Version: 2.8.0

Performance Tuning

This page covers the configuration knobs that most directly affect ChronoLog's throughput, latency, and memory usage. All settings below live in default_conf.json under the relevant component block.

Story Chunk Settings

A story chunk is the unit of data that flows through the pipeline: Keeper buffers events into chunks, drains them to Grapher, which persists them to storage. Three parameters govern chunk behavior in DataStoreInternals.

`max_story_chunk_size`

Maximum size of a single story chunk in the number of Events.

Component	Default
ChronoKeeper	`4096`
ChronoGrapher	`4096`
ChronoPlayer	`4096`

Effect: larger chunks reduce per-chunk overhead (fewer RPC calls, fewer I/O operations) but increase memory usage and the minimum latency before an event reaches persistent storage. Tune this based on your expected event payload size.
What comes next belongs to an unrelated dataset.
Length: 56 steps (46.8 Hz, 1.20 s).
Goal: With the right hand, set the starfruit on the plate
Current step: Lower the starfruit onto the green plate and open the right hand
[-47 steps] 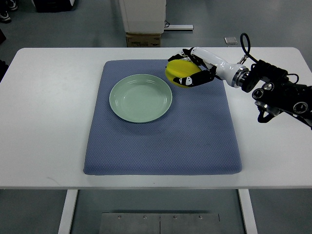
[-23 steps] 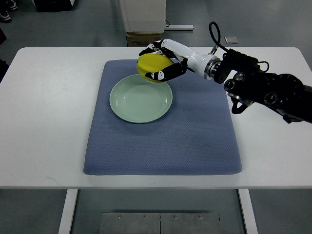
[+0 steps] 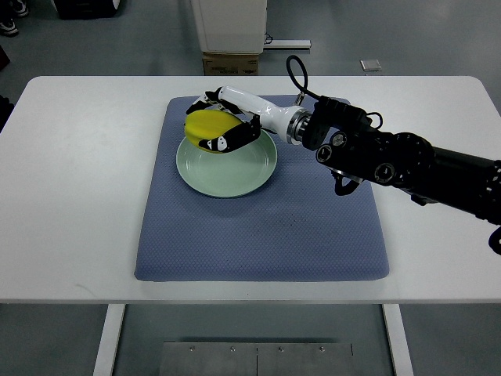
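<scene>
A yellow starfruit (image 3: 205, 126) is held in my right hand (image 3: 218, 125), whose black and white fingers are curled around it. The hand hangs over the far left part of a pale green plate (image 3: 235, 174), which lies on a blue mat (image 3: 266, 227). Whether the fruit touches the plate I cannot tell. My right arm (image 3: 391, 157) reaches in from the right edge across the mat's far side. The left arm does not show.
The mat lies in the middle of a white table (image 3: 70, 196). Beyond the table's far edge stand a cardboard box (image 3: 231, 63) and a white cabinet (image 3: 229, 23) on the floor.
My right hand has carried the starfruit leftward from the mat's far right area to above the plate's far left part. The arm has stretched further across the table.
</scene>
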Available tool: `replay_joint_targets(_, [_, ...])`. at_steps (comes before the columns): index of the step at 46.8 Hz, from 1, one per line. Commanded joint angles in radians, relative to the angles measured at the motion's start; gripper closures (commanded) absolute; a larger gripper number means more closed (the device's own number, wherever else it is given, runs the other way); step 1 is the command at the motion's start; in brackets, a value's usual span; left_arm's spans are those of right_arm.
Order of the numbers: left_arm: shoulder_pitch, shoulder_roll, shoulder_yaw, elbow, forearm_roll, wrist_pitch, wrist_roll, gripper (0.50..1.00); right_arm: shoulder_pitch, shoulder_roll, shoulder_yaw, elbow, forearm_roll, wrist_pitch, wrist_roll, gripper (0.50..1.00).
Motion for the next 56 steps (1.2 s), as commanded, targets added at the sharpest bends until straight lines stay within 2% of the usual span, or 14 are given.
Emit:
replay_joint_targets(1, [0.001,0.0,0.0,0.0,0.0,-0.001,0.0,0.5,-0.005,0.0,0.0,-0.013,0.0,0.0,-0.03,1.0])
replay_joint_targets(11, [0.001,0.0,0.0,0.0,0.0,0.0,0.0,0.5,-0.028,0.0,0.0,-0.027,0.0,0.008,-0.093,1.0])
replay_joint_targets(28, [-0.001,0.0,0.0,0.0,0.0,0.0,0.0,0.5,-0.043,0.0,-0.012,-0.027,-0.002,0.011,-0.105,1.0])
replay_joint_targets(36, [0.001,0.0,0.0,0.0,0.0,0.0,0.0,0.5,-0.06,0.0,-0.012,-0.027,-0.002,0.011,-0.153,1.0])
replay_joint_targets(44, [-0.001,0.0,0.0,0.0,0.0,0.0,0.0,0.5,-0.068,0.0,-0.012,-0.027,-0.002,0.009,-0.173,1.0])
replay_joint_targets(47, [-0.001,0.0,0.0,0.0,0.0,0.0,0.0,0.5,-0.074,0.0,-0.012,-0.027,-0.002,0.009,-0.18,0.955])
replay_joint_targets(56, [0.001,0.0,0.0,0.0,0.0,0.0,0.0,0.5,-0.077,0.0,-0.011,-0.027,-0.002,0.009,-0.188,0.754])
`story_chunk_duration_secs`

How long (in seconds) a chunk remains open, accumulating events, before it is sealed and drained downstream.

Component	Default
ChronoKeeper	`10`
ChronoGrapher	`60`
ChronoPlayer	`60`

Effect: shorter durations reduce end-to-end latency from write to persistent storage at the cost of more frequent RPC round-trips. Longer durations improve batching efficiency. The ChronoKeeper value is the most latency-sensitive; the ChronoGrapher/ChronoPlayer values affect how quickly data becomes queryable.

`acceptance_window_secs`

Maximum age (in seconds) of an incoming event timestamp, relative to the current wall clock, for the event to be accepted. Events older than this are rejected.

Component	Default
ChronoKeeper	`15`
ChronoGrapher	`180`

Effect: a wider window accommodates clock skew between client hosts and the ChronoKeeper nodes, and allows late-arriving events to be stored correctly. Narrowing the window tightens the ordering guarantee but rejects events from slow or clock-skewed producers.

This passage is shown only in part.